Elections endeuillées
Ces élections ont été ensanglantée et dramatique. Une dizaine de soldats maliens trouvent la mort dans le Centre et le Nord, en cette journée électorale. Une attaque des assaillants armés près de Bambara Maoude, dans la région de Tombouctou, contre les forces de défense et de sécurité maliennes chargées de sécuriser les élections, a fait cinq victimes et plusieurs blessés, selon un communiqué de la Minusma.

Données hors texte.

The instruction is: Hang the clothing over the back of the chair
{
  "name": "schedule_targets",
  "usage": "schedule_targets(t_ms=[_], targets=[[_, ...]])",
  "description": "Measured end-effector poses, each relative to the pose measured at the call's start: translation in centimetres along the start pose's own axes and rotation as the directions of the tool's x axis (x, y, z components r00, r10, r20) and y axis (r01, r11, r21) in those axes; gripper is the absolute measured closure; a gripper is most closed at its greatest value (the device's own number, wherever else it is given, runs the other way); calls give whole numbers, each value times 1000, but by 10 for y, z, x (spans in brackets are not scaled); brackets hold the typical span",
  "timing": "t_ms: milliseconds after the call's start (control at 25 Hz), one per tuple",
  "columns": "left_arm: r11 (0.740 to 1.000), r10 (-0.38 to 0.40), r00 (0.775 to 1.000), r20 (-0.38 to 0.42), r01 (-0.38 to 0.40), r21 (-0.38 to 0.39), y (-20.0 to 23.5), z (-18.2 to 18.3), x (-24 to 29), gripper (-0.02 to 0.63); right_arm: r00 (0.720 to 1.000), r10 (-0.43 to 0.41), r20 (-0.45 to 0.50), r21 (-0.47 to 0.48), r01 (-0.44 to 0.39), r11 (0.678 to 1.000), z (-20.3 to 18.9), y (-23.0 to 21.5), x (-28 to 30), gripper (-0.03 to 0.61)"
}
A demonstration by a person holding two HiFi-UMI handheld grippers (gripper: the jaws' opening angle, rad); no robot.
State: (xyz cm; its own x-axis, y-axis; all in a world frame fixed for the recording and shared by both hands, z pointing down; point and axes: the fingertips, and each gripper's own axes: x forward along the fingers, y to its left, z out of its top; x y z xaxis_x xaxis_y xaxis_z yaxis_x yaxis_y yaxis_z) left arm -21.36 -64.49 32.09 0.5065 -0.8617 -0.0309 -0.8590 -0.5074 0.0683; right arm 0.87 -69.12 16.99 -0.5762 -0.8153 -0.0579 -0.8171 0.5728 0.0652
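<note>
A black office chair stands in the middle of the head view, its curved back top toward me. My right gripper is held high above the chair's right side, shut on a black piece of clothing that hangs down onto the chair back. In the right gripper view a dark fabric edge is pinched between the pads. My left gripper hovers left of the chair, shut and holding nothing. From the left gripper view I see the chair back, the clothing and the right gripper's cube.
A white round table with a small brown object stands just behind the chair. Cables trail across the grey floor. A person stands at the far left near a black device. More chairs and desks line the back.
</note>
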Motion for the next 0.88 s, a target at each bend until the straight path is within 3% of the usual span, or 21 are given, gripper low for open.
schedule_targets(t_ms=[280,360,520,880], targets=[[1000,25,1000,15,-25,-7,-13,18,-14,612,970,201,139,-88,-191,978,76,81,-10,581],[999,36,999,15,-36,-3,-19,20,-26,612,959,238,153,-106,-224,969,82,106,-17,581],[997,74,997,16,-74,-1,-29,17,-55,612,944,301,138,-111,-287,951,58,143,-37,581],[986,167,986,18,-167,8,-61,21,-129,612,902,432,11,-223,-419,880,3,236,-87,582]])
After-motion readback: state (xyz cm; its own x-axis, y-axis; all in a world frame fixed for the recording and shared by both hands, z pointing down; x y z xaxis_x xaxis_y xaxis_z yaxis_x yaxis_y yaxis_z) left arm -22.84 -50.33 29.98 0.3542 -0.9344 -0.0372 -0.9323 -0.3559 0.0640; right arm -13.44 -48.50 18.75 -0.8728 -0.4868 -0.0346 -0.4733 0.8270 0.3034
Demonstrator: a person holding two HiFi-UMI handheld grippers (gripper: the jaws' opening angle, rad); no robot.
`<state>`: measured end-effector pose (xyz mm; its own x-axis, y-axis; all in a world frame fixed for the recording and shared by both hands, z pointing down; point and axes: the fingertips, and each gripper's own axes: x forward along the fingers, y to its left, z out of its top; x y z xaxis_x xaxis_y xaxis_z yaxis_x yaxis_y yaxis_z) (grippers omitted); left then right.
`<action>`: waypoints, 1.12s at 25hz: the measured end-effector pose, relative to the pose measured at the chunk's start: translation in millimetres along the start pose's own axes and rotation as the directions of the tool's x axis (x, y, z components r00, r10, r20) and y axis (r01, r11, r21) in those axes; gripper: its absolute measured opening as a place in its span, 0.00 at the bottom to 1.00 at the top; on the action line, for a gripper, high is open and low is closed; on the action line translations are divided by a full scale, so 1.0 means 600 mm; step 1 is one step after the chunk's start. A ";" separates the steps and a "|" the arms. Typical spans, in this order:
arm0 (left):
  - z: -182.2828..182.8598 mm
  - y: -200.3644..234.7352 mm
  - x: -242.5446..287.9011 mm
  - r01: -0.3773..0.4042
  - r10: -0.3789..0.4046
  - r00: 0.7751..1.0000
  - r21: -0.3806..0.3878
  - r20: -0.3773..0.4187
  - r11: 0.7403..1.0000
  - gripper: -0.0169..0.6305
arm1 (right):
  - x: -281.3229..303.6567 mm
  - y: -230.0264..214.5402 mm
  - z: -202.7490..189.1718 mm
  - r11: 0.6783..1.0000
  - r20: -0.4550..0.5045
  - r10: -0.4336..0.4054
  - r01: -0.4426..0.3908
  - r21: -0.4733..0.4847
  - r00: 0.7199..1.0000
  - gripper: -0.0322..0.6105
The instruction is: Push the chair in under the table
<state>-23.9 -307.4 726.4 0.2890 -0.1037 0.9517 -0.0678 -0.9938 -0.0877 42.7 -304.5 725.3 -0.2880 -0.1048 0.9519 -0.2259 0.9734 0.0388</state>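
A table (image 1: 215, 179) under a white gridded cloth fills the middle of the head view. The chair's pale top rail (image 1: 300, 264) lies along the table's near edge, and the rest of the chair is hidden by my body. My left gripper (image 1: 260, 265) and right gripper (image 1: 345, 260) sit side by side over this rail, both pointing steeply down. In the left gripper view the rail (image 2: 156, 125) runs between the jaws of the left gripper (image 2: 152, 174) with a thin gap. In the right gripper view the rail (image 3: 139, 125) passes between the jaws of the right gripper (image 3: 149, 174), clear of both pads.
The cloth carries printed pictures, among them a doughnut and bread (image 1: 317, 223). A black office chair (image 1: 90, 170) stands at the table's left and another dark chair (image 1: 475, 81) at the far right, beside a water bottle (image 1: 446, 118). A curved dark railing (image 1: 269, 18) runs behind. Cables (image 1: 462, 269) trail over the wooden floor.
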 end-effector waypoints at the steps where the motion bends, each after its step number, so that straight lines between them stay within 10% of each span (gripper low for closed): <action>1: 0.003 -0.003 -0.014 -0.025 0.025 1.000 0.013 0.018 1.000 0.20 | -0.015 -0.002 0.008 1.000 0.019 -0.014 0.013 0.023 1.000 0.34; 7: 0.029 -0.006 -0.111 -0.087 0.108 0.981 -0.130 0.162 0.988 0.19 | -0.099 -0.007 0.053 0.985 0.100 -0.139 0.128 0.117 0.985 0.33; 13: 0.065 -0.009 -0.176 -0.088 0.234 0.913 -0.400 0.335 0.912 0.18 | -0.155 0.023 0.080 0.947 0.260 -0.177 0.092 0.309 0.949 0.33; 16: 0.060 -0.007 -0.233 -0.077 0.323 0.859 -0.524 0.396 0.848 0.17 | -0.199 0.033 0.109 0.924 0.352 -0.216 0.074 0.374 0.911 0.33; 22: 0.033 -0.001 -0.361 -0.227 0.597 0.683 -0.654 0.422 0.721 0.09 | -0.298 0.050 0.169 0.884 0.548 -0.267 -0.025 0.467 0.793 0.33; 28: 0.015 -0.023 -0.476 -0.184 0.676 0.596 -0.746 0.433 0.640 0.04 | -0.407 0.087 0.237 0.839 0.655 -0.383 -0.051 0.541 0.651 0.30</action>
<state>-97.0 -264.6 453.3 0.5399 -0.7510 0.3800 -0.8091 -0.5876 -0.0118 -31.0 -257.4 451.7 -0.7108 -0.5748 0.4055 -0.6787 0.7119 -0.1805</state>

Le même soir, un convoi des Famas transportant du matériel électoral a été attaqué par des assaillants à une trentaine de kilomètres de Douentza, faisant cinq morts.
Dans un communiqué de presse signé le 21 novembre 2016 par trois mouvements armés de la Coordination des mouvements de l’Azawad (CMA), à savoir, la Coalition des peuples pour l'azawad (Cpa) ; la Coordination des mouvements et forces patriotiques de résistance (Cmfpr2) et le Mouvement pour le salut de l'azawad (Msa) regrettent les actes d'intimidation et de vandalisme, mais aussi la défaillance du dispositif sécuritaire qui n'a pas permis le déroulement du scrutin dans toutes les communes. Ils appellent le Gouvernement du Mali à poursuivre ce processus électoral dans les communes où cela n'a pas été possible et mettre en place dans les meilleurs délais les conditions d'une Gouvernance (Création des collectivités territoriales) des régions de Ménaka et de Taoudéni.
L’appel au dialogue de l’UE
Le Porte-parole de l’Union européenne a déclaré au lendemain du scrutin que « les élections locales tenues le 20 Novembre au Mali constituent une étape importante dans la normalisation de la situation dans le pays. Une partie des électeurs, en particulier dans le nord du pays, n'a pas eu la possibilité de s'exprimer par la voie des urnes notamment à cause des conditions sécuritaires » a-t-il déploré. Selon l’Union européenne, « il est essentiel que tous les acteurs maliens restent engagés dans le dialogue et dans les efforts pour avancer dans la mise en œuvre de l'accord de paix avec détermination, au profit de la stabilité et de la paix au Mali et dans la région du Sahel ».